Las semillas son organismos vivos y sensibles y necesitan especial cuidado en el transporte y almacenamiento, deben estar bien protegidas del excesivo calor y de la humedad;
Siempre use semillas certificadas, con una garantía de valor cultural (CV), libre de mezclas y de semillas nocivas;
Elija siempre la especie que mejor se adapte al sistema de producción adoptado en la propiedad;
La mejor temporada para la siembra son los meses de mayor precipitación y temperatura que proporcionan un más rápido desarrollo de los forrajes y legumbres;
La preparación del suelo debe hacerse de manera eficiente, elimininando los "cubos" y promoviendo las condiciones para una buena germinación de las semillas y el control de malas hierbas;
Áreas que se formen deben ser corregidas y fertilizadas, de conformidad con las indicaciones de su ingeniero agrónomo;
No mezclar, bajo ningún concepto, las semillas con fertilizantes nitrógenados y potasicos, pues estos son altamente higroscópicos;
Fertilizantes fosfatados como Super fosfatos simples e Triplo, Fosfato reativos y naturales, pueden ser mezclados con las semillas, debiendo la mezcla ser hecha en el mismo dia de la plantación, de la forma más homogénea posible.

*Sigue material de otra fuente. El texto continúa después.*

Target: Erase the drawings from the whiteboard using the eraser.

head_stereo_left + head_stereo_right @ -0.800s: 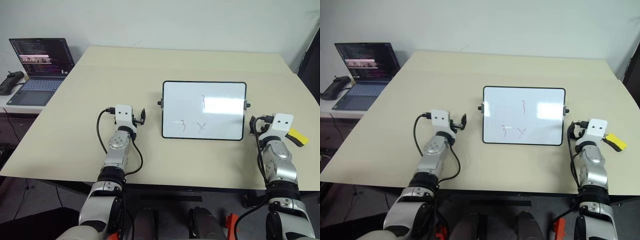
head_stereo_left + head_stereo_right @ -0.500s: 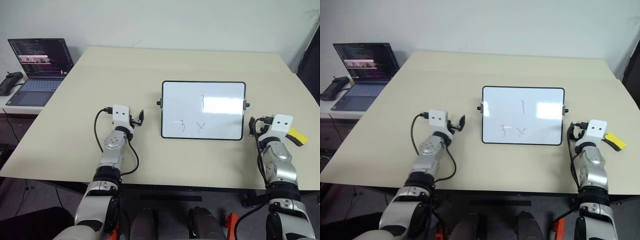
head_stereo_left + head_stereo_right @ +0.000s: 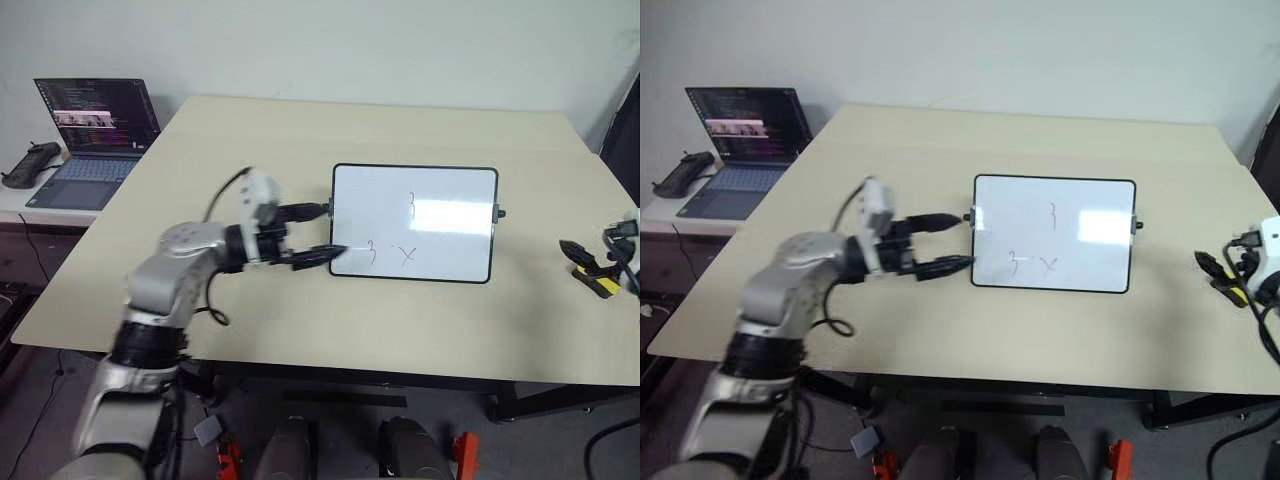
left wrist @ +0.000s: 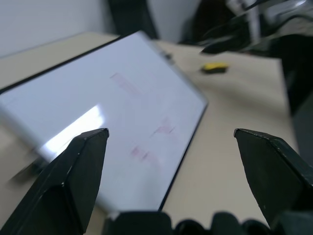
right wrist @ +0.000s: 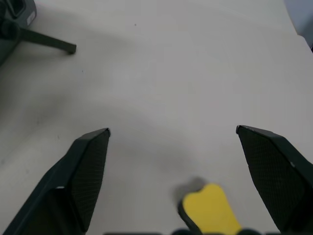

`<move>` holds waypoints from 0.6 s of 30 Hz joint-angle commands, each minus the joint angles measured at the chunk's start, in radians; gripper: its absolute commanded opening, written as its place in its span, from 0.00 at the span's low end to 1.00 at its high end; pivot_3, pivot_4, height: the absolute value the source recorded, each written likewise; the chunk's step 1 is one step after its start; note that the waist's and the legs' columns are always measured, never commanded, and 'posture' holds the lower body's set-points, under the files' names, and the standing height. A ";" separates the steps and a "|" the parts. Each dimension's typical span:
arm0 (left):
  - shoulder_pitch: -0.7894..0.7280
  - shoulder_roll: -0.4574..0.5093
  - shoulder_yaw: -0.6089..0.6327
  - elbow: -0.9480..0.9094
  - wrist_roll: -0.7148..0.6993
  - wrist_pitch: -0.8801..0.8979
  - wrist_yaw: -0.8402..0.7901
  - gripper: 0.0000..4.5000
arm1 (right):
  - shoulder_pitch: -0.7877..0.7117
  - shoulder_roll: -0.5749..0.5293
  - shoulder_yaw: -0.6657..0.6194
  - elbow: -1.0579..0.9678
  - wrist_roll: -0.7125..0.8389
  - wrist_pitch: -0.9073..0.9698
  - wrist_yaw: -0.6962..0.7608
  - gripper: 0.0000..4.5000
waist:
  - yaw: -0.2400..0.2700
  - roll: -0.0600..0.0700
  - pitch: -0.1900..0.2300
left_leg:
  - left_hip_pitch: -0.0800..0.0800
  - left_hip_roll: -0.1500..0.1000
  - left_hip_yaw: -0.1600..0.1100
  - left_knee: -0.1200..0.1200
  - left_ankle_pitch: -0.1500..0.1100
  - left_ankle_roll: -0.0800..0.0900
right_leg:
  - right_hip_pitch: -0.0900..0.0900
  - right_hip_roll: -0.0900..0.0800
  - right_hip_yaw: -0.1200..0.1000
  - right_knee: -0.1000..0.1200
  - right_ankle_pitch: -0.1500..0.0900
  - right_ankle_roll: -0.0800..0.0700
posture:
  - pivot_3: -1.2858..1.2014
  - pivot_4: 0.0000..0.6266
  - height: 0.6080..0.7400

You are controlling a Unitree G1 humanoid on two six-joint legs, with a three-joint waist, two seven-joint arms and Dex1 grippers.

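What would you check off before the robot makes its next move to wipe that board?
1. Right claw open wide enough to take the eraser: ok, its two fingers stand far apart with the yellow block between them.
2. Eraser held: not ok, it lies on the table, not gripped.
3. Left claw open and carrying nothing: ok.
4. Left claw placed to steady the whiteboard: cannot tell whether the fingertips at its left edge touch the frame.
5. Drawings to erase: not ok, the marks are on the board, unwiped.
6. Board lying flat on the table: ok.
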 commanded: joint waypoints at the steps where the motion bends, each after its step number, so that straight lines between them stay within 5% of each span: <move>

El uso de rodillo compactador es esencial para el buen establecimiento de forrajes, el aumento de la superficie de contacto entre las semillas y del suelo, reduciendo al mínimo los problemas como la falta de agua;

Las semillas deben ser sembradas de forraje a partir de la profundidad mínima de 0,5 cm y un máximo de 2 cm;
Cuando la forma de siembra por área, se recomienda el aumento de 20 a 30% de la cantidad de semillas en la plantación a voleo o en línea.